Per quel che riguarda la pittura sembra ormai di trovarsi di fronte a degli specialisti della pennellata, da quella espressionista a quella astratta. Il grasso materico, l’acquerellato, il decorativo a parete dai colori squillanti, il figurativo iperrealista, la monocromia rossa o lo scarabocchio: ciascuno esalta il proprio modo e tenta di stupire, accaparrandosi una quota del grande “corpo della pittura”. Come se i pittori fossero parte di un’industria in cui uno cuce, l’altro fa le asole e il terzo i bottoni, e in quel modo di fare sia costretto per tutta la vita.

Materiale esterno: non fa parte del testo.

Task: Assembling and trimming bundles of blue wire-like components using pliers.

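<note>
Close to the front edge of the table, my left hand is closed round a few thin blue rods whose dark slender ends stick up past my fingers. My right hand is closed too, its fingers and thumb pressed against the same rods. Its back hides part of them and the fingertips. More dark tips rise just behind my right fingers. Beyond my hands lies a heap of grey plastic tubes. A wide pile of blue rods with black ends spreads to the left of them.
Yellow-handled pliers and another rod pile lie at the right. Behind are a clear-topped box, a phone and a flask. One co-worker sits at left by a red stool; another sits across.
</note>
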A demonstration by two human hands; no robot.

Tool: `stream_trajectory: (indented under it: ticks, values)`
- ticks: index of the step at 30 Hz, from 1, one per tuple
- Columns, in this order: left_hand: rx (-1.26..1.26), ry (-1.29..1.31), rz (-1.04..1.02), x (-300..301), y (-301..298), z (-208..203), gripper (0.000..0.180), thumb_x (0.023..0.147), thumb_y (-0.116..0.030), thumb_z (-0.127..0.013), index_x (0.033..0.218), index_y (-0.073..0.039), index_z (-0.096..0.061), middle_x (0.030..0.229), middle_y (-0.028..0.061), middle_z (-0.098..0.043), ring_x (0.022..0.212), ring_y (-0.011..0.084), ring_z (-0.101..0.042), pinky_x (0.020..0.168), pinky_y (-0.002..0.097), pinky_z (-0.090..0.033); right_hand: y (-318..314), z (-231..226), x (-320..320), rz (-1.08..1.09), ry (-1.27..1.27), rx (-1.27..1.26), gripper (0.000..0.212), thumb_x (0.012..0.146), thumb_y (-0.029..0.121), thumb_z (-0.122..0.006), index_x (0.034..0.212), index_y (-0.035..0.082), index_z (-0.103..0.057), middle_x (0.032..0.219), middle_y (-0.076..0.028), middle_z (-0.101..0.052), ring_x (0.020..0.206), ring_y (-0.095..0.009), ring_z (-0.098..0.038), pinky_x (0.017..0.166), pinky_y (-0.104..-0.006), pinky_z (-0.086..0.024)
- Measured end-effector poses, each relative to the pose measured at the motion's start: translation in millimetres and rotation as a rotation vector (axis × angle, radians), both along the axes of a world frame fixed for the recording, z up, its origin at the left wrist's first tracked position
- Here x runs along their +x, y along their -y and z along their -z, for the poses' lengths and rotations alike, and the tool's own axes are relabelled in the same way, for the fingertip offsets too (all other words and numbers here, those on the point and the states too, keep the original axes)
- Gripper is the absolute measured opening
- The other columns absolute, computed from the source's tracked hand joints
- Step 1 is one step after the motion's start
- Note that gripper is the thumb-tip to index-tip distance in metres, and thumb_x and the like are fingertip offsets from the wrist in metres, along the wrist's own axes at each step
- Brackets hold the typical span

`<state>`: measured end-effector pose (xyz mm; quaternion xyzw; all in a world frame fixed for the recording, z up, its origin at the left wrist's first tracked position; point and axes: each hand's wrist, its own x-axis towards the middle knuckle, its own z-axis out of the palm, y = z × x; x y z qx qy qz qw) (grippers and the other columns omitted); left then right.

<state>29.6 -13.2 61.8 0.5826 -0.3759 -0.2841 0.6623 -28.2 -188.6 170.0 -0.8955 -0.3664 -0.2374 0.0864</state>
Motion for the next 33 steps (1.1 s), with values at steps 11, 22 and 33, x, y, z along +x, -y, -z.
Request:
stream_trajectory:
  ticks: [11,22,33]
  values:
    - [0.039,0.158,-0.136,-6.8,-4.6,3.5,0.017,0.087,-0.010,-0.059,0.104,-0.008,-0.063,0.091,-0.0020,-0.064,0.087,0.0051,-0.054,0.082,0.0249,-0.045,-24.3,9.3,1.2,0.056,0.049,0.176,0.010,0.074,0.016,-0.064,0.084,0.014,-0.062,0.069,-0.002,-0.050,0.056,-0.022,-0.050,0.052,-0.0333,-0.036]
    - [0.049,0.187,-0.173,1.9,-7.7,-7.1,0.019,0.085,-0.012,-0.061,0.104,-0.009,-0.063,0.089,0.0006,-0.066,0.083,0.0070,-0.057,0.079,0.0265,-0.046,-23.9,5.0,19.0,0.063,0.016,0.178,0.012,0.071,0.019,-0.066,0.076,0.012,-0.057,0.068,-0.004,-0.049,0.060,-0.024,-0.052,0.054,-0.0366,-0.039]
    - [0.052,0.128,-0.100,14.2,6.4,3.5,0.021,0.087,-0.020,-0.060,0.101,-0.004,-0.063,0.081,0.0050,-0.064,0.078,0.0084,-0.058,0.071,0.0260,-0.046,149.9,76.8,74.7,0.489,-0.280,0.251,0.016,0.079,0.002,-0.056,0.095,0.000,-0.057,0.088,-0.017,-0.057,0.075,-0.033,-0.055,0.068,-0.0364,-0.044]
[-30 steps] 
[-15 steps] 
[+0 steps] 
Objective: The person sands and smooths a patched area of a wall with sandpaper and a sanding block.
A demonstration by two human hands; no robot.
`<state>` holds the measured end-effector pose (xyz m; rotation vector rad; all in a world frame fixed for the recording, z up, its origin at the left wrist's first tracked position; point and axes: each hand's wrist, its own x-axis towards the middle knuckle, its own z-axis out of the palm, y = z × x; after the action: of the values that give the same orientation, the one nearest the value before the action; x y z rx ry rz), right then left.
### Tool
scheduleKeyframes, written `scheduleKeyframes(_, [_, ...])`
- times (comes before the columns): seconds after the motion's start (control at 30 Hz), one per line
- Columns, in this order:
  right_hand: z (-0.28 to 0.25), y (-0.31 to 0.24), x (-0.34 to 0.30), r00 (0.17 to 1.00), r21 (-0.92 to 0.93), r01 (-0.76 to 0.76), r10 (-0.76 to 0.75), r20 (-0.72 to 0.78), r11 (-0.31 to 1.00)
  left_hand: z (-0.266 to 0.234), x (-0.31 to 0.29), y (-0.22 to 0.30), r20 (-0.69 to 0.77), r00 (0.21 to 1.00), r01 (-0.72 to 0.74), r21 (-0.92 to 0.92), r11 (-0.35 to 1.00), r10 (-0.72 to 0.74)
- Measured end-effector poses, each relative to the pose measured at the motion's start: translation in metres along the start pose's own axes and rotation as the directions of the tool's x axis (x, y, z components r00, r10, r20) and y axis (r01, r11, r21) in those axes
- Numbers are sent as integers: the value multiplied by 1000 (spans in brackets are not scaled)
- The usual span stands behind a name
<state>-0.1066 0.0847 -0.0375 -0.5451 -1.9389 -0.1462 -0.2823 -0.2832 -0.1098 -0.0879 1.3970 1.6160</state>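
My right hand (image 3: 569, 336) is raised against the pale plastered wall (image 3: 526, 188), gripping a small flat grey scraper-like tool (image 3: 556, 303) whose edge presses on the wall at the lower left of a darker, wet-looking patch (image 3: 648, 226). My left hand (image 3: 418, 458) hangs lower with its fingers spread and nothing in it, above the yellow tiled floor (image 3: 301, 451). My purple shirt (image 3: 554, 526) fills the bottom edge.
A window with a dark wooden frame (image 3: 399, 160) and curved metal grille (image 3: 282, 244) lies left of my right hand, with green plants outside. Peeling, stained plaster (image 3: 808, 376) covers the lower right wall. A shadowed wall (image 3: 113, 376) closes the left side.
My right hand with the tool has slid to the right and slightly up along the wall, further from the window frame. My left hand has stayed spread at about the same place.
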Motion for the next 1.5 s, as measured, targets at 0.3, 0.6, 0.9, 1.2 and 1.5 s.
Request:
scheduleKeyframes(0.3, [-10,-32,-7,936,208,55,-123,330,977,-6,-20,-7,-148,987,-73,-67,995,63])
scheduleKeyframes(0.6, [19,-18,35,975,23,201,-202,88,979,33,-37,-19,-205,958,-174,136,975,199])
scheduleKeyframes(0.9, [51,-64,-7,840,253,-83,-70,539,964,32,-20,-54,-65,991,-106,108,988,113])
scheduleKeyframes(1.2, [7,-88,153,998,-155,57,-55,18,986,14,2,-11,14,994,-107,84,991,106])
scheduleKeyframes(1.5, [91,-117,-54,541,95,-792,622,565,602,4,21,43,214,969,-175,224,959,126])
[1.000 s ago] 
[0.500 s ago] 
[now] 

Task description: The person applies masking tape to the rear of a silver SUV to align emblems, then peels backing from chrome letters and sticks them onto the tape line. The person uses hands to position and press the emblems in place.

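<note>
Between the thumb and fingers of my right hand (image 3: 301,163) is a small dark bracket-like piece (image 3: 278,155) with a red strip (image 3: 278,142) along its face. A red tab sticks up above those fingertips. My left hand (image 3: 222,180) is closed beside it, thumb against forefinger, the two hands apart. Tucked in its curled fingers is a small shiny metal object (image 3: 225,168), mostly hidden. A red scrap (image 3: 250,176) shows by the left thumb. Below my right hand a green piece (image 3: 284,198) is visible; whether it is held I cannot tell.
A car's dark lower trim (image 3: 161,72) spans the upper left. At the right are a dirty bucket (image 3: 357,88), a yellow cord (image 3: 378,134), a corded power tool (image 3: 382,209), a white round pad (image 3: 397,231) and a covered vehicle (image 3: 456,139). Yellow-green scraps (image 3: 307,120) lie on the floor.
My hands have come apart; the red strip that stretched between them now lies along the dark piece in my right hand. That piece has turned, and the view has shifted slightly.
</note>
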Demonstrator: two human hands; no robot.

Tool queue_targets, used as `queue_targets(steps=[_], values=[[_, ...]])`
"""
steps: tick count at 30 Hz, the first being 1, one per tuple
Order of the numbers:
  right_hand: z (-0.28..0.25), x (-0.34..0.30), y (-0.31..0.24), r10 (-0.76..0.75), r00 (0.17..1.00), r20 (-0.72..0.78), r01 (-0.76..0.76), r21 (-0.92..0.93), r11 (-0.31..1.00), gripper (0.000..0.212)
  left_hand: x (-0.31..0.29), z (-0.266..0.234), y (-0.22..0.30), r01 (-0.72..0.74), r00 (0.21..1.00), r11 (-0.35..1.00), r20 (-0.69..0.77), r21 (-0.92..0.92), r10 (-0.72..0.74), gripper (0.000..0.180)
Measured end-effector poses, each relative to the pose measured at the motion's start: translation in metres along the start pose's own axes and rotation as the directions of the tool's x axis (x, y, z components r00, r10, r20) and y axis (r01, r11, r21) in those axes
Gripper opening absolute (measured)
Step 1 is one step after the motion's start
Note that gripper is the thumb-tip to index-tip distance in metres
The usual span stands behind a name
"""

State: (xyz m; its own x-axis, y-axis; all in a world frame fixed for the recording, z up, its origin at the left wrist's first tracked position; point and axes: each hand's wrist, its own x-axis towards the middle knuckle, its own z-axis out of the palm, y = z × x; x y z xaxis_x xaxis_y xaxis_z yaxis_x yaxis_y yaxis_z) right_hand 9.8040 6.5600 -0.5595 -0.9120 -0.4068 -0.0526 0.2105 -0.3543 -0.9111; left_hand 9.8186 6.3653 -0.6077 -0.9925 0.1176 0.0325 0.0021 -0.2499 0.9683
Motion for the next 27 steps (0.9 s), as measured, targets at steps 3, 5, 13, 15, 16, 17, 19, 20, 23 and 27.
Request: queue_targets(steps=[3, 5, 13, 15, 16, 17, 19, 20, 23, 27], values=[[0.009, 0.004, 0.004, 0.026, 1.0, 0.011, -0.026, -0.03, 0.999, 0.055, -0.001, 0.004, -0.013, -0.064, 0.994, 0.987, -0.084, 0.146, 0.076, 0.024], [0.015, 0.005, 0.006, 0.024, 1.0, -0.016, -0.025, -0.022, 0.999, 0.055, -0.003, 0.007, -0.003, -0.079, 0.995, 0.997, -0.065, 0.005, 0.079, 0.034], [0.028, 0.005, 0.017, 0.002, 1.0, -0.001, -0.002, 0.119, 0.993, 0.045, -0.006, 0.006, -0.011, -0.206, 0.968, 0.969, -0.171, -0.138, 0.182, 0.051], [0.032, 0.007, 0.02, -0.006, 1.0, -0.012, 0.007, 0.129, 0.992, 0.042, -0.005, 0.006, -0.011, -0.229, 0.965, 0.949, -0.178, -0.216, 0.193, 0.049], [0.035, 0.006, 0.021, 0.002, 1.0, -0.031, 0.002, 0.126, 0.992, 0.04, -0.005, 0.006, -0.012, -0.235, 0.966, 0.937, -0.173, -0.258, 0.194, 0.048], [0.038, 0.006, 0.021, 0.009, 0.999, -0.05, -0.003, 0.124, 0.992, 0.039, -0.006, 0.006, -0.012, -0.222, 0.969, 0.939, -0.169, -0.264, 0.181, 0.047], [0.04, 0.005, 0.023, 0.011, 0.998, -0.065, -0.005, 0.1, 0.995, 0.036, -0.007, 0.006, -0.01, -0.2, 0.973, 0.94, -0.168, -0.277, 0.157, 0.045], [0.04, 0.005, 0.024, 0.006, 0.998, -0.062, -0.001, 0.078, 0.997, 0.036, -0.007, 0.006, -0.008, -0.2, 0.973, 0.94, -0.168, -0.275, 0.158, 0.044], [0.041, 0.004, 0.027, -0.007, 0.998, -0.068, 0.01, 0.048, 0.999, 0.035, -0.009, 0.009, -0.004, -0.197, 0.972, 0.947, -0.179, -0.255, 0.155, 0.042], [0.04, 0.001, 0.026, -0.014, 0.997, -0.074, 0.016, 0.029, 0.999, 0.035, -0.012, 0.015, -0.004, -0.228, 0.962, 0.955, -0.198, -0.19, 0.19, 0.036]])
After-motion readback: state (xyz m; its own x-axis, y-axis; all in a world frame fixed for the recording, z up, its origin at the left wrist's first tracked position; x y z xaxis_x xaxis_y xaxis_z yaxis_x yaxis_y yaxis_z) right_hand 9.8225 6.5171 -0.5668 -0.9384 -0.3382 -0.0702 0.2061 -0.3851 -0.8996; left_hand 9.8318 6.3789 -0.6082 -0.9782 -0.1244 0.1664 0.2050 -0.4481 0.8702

Già all’inizio del '900 Marcel Duchamp metteva in guardia dagli “intossicati della trementina”, per altro non una boutade contro la pittura in generale ma contro quei gregari del pennello che “imbrattavano senza spirito chilometri di tela” e così facendo cercava di opporsi all’arte accademica. E ora che i suoi seguaci occupano la ribalta, creando prodotti labili e facilmente rinnovabili, Duchamp li metterebbe forse in guardia dall'intossicarsi "di teoria, ozio e digitale"?
Certo è che, in anni recenti, la circolazione accelerata dei prodotti artistici si è sostituita alla considerazione dei valori in essi racchiusi, diventando essa stessa una specie di valore: forse l'unico.